■ WHAT THE TASK ASKS
Go through the listing below and report how many lines contain the word "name"; write no other words.

■ COLLECTED MATERIAL
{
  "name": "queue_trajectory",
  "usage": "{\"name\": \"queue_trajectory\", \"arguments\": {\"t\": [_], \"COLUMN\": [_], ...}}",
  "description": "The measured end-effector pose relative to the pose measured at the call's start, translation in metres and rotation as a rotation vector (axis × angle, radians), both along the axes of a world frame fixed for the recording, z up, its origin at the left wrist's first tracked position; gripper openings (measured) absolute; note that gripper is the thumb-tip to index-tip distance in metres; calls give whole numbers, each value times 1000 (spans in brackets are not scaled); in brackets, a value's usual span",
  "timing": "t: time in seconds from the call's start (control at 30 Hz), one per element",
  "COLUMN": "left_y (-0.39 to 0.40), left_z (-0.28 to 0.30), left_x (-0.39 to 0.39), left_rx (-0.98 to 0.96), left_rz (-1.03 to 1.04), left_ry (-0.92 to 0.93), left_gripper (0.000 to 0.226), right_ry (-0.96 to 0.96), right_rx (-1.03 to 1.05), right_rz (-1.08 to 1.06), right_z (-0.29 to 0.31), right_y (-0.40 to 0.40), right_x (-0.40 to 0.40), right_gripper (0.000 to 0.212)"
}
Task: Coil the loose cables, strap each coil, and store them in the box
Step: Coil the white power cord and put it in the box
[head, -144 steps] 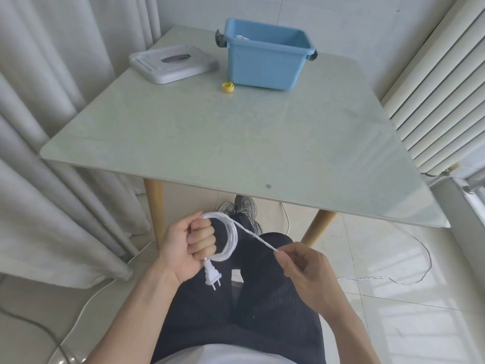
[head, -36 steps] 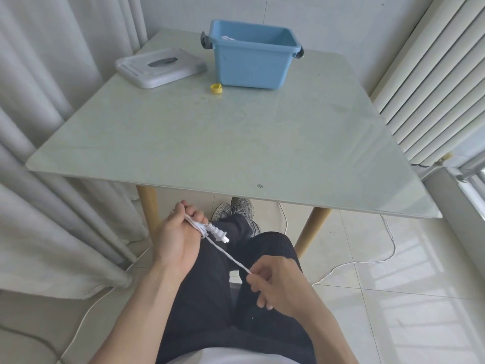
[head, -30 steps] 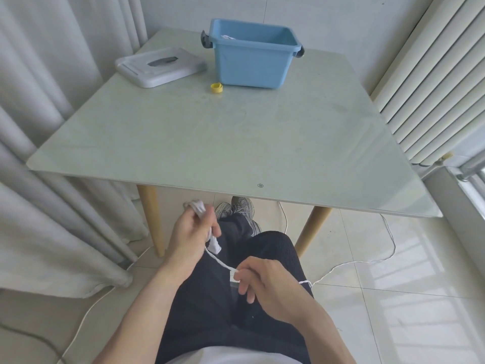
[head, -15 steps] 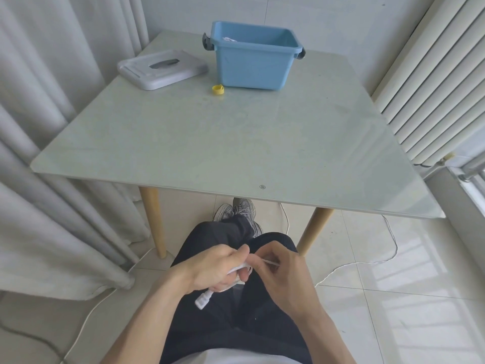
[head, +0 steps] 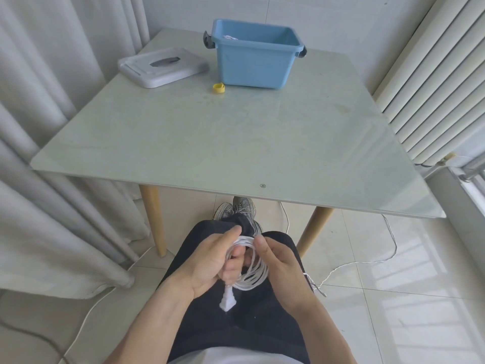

■ ANSWER BOX
2